_What the task asks_
Below are records to reproduce in full; copy them exactly but keep the pictures out.

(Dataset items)
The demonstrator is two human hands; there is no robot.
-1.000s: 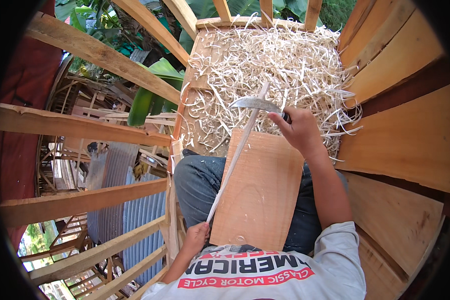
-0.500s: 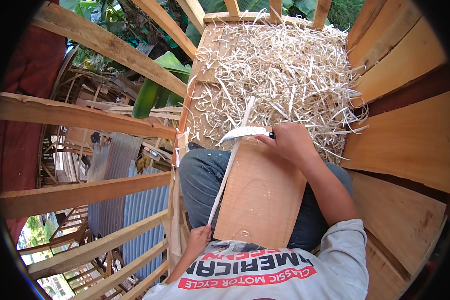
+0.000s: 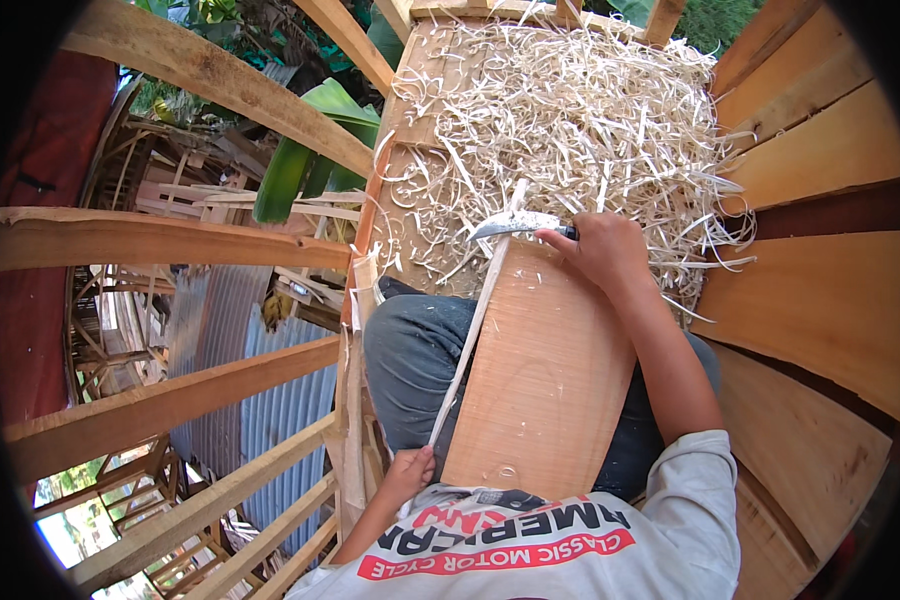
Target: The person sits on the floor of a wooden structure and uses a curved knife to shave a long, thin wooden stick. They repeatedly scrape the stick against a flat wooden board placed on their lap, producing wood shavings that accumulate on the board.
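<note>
Pale strip [image 3: 467, 345] pinched in left hand [image 3: 408, 473], angled off toward 1 o'clock; knife [image 3: 525, 223] clutched in right hand [image 3: 610, 250], pointed 9-ish.

thick layer of pale curly shavings [image 3: 590, 120] on wooden floor [image 3: 422, 128]

I see 2 items: knife [image 3: 519, 223], curved silvery blade, dark handle, held crosswise over the strip near its far end; pale wood strip [image 3: 468, 345], long, thin, slanting along the board's [image 3: 545, 390] left edge.
</note>
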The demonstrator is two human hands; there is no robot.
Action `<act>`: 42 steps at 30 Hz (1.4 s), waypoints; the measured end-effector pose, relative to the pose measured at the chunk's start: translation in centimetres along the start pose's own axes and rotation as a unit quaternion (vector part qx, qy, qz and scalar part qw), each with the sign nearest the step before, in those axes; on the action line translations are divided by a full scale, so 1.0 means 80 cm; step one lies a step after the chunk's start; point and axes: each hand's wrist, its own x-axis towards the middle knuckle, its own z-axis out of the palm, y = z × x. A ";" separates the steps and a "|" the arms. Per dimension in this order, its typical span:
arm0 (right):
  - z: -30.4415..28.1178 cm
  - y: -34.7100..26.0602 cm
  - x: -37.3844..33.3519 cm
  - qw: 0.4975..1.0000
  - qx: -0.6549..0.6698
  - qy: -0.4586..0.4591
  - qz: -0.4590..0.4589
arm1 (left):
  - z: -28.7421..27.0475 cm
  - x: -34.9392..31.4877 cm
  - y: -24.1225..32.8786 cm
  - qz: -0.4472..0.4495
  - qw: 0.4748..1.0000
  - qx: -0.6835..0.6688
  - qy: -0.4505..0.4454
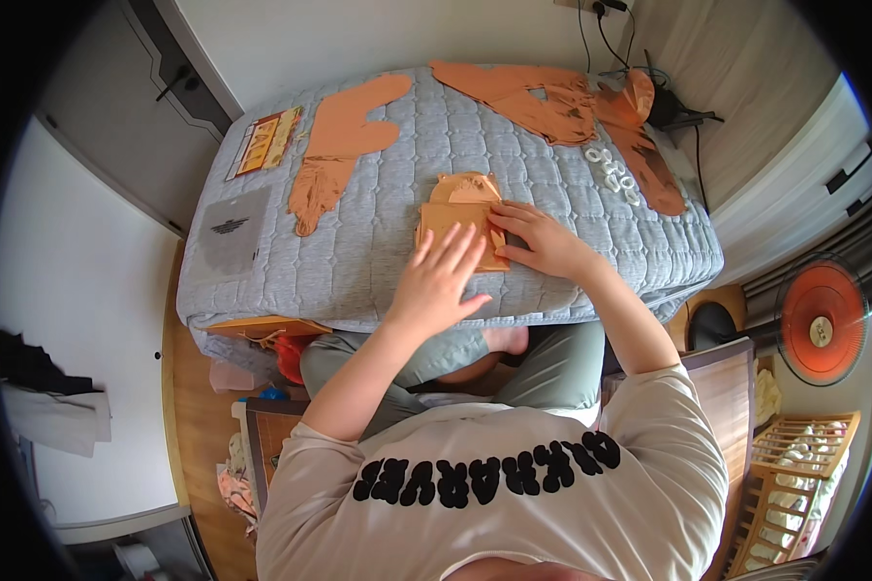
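In front of me on the quilted grey mattress (pixel 358 281) lies a flat, folded rose-gold piece of foil (pixel 446 215), which looks like a deflated foil balloon. Its rounded end points away from me. My left hand (pixel 441 276) is open, its spread fingers flat on the near left part of the foil. At the foil's right edge rests my right hand (pixel 549 242), fingers and thumb stretched out and apart on it. Farther off, a flat foil balloon (pixel 344 136) lies to the left, and a larger foil balloon (pixel 523 102) lies at the back.
Another foil piece (pixel 649 160) lies at the right, beside several small whitish rings (pixel 615 176) and a black device (pixel 673 111) with cables. A printed package (pixel 266 143) and a clear bag (pixel 228 232) are at the left. An orange fan (pixel 822 324) stands right.
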 end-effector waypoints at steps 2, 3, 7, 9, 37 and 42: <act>0.001 -0.009 -0.007 1.000 0.012 -0.007 0.002 | 0.012 0.001 0.008 -0.001 1.000 -0.013 -0.004; 0.002 -0.013 -0.012 1.000 0.026 -0.010 0.004 | 0.021 0.000 0.008 0.010 1.000 0.000 -0.010; 0.010 -0.011 -0.028 0.999 0.021 0.021 -0.030 | 0.032 0.000 0.000 0.035 0.999 -0.006 -0.021; 0.008 -0.018 -0.033 0.998 0.001 0.040 -0.041 | 0.029 0.000 -0.006 0.046 0.999 -0.008 -0.029; 0.018 -0.001 -0.014 0.987 -0.019 0.159 -0.031 | -0.004 0.047 -0.051 0.007 0.984 -0.179 0.003; 0.017 -0.009 -0.016 0.988 0.014 0.153 -0.004 | 0.020 0.085 -0.078 0.019 0.998 -0.019 -0.061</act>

_Answer section_
The demonstrator is two human hands; there is no robot.
-1.000s: 
-0.500s: 
+0.000s: 
Target: The person sits on the floor of a wooden structure and uses a curved knife to shave a long, thin wooden stick. They repeatedly scrape the stick against a flat wooden board placed on their lap, producing wood shavings that accumulate on the board.
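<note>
Pale strip [image 3: 467, 345] pinched in left hand [image 3: 408, 473], angled off toward 1 o'clock; knife [image 3: 525, 223] clutched in right hand [image 3: 610, 250], pointed 9-ish.

thick layer of pale curly shavings [image 3: 590, 120] on wooden floor [image 3: 422, 128]

I see 2 items: knife [image 3: 519, 223], curved silvery blade, dark handle, held crosswise over the strip near its far end; pale wood strip [image 3: 468, 345], long, thin, slanting along the board's [image 3: 545, 390] left edge.
</note>
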The demonstrator is two human hands; there is no robot.
Action `<act>`: 42 steps at 30 Hz (1.4 s), waypoints; the measured end-effector pose, relative to the pose measured at the chunk's start: translation in centimetres along the start pose's own axes and rotation as a unit quaternion (vector part qx, qy, qz and scalar part qw), each with the sign nearest the step before, in those axes; on the action line translations are divided by a full scale, so 1.0 means 80 cm; step one lies a step after the chunk's start; point and axes: each hand's wrist, its own x-axis towards the middle knuckle, its own z-axis out of the palm, y = z × x. A ";" separates the steps and a "|" the arms. Per dimension in this order, its typical span:
arm0 (right):
  - z: -30.4415..28.1178 cm
  - y: -34.7100..26.0602 cm
  - x: -37.3844..33.3519 cm
  - qw: 0.4975..1.0000
  - qx: -0.6549..0.6698
  - qy: -0.4586..0.4591
  - qz: -0.4590..0.4589
arm1 (left):
  - z: -28.7421..27.0475 cm
  - x: -34.9392..31.4877 cm
  - y: -24.1225..32.8786 cm
  - qz: -0.4472..0.4495
  - qw: 0.4748..1.0000
  - qx: -0.6835..0.6688
  - qy: -0.4505..0.4454
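In front of me on the quilted grey mattress (pixel 358 281) lies a flat, folded rose-gold piece of foil (pixel 446 215), which looks like a deflated foil balloon. Its rounded end points away from me. My left hand (pixel 441 276) is open, its spread fingers flat on the near left part of the foil. At the foil's right edge rests my right hand (pixel 549 242), fingers and thumb stretched out and apart on it. Farther off, a flat foil balloon (pixel 344 136) lies to the left, and a larger foil balloon (pixel 523 102) lies at the back.
Another foil piece (pixel 649 160) lies at the right, beside several small whitish rings (pixel 615 176) and a black device (pixel 673 111) with cables. A printed package (pixel 266 143) and a clear bag (pixel 228 232) are at the left. An orange fan (pixel 822 324) stands right.
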 end-effector waypoints at steps 2, 3, 7, 9, 37 and 42: <act>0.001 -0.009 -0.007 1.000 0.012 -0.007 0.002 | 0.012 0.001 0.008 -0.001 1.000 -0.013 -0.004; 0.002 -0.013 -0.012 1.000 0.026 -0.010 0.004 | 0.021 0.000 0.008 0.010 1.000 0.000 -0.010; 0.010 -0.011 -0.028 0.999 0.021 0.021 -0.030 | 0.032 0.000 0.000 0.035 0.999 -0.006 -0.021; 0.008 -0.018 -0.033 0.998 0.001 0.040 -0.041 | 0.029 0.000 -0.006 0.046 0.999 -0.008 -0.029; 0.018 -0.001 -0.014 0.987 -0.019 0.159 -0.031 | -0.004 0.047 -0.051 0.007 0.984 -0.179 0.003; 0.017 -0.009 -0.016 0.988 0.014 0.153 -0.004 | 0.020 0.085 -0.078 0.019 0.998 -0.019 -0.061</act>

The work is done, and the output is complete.